-------- MATERIAL PROVIDED

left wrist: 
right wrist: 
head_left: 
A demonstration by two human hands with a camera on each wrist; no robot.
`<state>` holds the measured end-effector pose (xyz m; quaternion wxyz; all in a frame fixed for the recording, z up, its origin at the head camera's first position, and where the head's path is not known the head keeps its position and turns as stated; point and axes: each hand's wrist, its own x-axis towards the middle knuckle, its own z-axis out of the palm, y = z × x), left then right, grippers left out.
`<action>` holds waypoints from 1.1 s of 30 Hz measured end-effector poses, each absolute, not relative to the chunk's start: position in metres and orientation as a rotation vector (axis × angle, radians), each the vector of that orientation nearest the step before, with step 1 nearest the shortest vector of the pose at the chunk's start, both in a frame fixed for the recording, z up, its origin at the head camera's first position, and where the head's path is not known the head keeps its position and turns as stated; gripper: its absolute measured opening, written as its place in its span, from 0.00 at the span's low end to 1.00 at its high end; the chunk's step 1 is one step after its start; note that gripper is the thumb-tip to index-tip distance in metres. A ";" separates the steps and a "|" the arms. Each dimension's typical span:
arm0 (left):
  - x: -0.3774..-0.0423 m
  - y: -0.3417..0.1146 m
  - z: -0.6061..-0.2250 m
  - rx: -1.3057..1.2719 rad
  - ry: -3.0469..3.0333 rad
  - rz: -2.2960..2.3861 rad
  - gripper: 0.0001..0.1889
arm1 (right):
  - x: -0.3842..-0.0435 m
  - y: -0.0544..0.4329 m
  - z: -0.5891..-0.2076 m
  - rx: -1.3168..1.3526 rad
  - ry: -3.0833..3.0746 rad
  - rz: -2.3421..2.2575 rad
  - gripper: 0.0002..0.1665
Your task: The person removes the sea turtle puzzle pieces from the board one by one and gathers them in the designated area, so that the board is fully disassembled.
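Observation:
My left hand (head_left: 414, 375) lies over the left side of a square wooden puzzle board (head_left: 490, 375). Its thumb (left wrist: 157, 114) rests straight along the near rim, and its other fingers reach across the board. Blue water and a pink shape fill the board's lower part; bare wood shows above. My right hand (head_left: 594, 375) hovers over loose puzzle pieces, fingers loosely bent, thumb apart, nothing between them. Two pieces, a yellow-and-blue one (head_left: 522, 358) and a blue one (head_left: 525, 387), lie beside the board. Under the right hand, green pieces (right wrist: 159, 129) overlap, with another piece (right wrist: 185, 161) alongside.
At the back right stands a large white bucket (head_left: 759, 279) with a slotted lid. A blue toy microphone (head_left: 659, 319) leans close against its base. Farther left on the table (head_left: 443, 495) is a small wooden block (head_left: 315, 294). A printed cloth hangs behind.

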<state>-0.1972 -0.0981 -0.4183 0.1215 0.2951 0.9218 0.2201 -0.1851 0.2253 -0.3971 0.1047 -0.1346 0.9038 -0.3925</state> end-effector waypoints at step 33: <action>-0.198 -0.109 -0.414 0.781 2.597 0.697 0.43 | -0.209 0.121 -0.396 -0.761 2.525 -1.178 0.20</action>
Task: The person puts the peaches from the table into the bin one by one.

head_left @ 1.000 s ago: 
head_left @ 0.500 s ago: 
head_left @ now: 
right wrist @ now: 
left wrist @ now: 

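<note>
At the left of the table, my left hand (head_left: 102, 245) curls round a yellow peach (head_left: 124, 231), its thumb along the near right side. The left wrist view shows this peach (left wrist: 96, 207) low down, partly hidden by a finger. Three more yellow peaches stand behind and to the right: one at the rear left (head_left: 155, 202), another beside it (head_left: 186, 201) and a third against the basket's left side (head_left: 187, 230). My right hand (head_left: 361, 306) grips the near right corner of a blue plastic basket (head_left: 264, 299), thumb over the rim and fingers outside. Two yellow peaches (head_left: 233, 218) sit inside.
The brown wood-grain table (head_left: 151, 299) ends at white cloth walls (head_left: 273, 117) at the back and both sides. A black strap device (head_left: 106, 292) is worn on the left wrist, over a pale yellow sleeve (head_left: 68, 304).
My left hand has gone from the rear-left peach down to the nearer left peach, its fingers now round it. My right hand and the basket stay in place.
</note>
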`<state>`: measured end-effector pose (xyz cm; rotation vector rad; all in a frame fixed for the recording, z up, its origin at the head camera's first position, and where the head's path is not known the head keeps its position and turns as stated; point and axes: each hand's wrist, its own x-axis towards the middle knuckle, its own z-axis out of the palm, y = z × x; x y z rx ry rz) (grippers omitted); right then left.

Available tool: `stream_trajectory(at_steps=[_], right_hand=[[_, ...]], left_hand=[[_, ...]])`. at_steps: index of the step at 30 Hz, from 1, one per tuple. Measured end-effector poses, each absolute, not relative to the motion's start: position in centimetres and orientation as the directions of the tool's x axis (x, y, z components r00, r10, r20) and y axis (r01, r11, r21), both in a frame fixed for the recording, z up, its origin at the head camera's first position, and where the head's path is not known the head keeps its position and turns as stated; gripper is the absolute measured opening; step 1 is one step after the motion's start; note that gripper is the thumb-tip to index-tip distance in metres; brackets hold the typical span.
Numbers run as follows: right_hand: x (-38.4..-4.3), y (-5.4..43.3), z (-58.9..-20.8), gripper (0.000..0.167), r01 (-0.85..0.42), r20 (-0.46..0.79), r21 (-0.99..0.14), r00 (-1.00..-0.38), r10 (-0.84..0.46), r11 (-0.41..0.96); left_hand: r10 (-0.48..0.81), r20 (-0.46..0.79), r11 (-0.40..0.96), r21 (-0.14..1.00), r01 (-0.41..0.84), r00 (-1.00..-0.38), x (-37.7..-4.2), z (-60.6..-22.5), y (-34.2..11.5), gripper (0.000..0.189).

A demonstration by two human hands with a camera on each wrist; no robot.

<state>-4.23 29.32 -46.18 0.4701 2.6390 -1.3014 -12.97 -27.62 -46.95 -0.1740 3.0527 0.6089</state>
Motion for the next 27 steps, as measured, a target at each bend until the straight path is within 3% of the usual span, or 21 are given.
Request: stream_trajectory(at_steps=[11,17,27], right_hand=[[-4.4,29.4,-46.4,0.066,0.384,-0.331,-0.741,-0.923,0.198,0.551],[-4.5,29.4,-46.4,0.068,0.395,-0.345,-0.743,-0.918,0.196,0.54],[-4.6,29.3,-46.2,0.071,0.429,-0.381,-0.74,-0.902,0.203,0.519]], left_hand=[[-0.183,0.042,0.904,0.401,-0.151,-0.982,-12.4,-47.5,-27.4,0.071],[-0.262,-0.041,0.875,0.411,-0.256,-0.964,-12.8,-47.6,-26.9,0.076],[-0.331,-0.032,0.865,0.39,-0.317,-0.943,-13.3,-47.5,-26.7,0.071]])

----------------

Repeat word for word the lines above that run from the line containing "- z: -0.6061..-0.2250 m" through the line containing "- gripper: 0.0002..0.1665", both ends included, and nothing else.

OUTPUT
  - z: -0.6061..-0.2250 m
  - rx: -1.3057..1.2719 rad
  - ry: -3.0469..3.0333 rad
  - rz: -2.2960..2.3861 rad
  - gripper: 0.0001..0.1889
arm1 (right):
  - x: -0.3842..-0.0435 m
  - y: -0.0544..0.4329 m
  - z: -0.5891..-0.2076 m
  - rx: -1.3168..1.3526 rad
  - ry: -3.0833..3.0746 rad
  - rz: -2.3421..2.2575 rad
  - gripper: 0.0002..0.1665

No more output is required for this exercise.